Monday, June 29, 2015

Obama: Rockefeller’s man in the White House close to total victory

Tutored and mentored by David Rockefeller’s intellectual flunkey, Zbigniew Brzezinski, Barack Obama is close to winning his two gold stars for victory—and make no mistake about it, these were his two assignments from the First Globalist Family of Rockefeller:

Obamacare and Obamatrade.

Obamacare was and is a Rockefeller strategy for enforcing the pharmaceutical brand of medicine his ancestors pioneered early in the 20th century.

The US Supreme Court has just papered over an obvious loophole and contradiction in the law, to keep Obamacare intact: “the state exchanges vs. federal exchanges.” No problem. No issue. Suddenly, for the Court, the “original intent” of the law is the prime consideration—whereas original intent has been derided, bombarded, crushed, and ignored when it comes to that little document called the US Constitution.

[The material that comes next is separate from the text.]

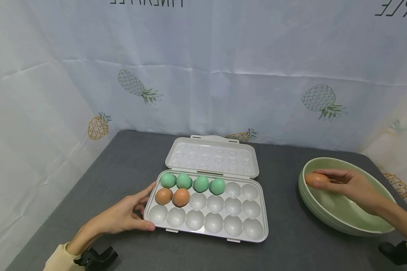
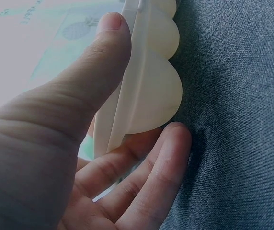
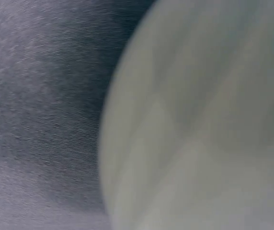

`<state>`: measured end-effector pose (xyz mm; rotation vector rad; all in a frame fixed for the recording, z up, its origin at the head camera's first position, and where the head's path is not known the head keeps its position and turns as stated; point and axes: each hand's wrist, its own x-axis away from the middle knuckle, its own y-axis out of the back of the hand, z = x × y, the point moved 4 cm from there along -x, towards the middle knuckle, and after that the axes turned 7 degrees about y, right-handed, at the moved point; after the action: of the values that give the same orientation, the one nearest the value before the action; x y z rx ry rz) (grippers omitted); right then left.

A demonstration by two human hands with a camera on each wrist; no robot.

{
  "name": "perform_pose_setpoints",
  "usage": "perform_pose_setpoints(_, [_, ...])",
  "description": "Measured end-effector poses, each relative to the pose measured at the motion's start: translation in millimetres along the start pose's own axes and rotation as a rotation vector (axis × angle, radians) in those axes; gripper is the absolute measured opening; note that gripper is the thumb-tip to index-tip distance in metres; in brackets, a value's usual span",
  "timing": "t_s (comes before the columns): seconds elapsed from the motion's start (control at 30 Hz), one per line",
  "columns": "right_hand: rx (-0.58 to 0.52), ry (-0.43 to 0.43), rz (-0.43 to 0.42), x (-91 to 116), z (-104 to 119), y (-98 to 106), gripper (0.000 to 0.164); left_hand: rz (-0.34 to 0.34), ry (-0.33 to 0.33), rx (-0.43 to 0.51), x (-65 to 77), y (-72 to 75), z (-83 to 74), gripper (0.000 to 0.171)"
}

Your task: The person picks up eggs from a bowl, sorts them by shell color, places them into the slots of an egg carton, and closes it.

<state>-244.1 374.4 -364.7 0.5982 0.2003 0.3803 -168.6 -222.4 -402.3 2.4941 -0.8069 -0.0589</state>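
Note:
An egg tray [image 1: 224, 228] of whitish plastic lies with its lid [image 1: 211, 154] folded back behind it. In its back row sit several green eggs [image 1: 201, 184] on the left; two brown eggs [image 1: 181, 197] fill the left of the middle row. My left hand [image 1: 125, 214] holds the tray's left end; in the left wrist view the thumb [image 2: 110, 52] lies along the rim and the fingers bend by the rounded cups. At the left rim of a green bowl [image 1: 346, 209], my right hand [image 1: 359, 188] pinches another brown egg [image 1: 316, 180] between thumb and fingers.
The bowl appears stacked in another one, at the right of the dark grey table [image 1: 285, 244]. A white curtain [image 1: 210, 101] with printed pineapples hangs behind and at both sides. In the right wrist view, the bowl's outer wall [image 3: 189, 143] fills most of the picture.

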Motion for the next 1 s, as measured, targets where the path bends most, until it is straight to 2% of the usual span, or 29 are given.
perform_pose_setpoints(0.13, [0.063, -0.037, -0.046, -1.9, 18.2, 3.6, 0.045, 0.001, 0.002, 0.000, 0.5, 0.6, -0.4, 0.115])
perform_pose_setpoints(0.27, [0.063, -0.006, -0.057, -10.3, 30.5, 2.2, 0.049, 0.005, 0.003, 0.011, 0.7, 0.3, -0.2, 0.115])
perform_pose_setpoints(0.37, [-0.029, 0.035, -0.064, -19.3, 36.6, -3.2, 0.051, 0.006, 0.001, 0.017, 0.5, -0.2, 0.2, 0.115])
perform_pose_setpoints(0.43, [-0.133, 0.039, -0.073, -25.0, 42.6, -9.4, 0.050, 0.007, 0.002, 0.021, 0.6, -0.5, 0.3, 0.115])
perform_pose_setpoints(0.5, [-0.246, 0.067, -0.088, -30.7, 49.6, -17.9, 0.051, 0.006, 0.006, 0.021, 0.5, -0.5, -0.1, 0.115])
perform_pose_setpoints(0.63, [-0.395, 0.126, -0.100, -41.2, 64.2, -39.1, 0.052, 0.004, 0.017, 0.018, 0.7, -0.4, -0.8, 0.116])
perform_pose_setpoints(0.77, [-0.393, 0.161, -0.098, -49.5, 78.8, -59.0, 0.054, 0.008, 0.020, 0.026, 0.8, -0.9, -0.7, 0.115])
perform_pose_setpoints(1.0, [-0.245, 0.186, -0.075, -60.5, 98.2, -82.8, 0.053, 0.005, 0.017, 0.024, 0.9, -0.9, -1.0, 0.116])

Obama has also won vaunted, slam-dunk, “fast-track authority” on the three Globalist trade bills that will shortly arrive for Congressional approval, including the horrific TPP, which will grant Big Pharma more profits, as well as greater exemption in the matter of poisoning populations with their drugs.

Hope and change? Yes we can? Faded slogans for the kiddies who, with deplorable, gullible, glazed-over grins, helped put this Globalist front man in the White House.

Will they ever learn? Not a chance.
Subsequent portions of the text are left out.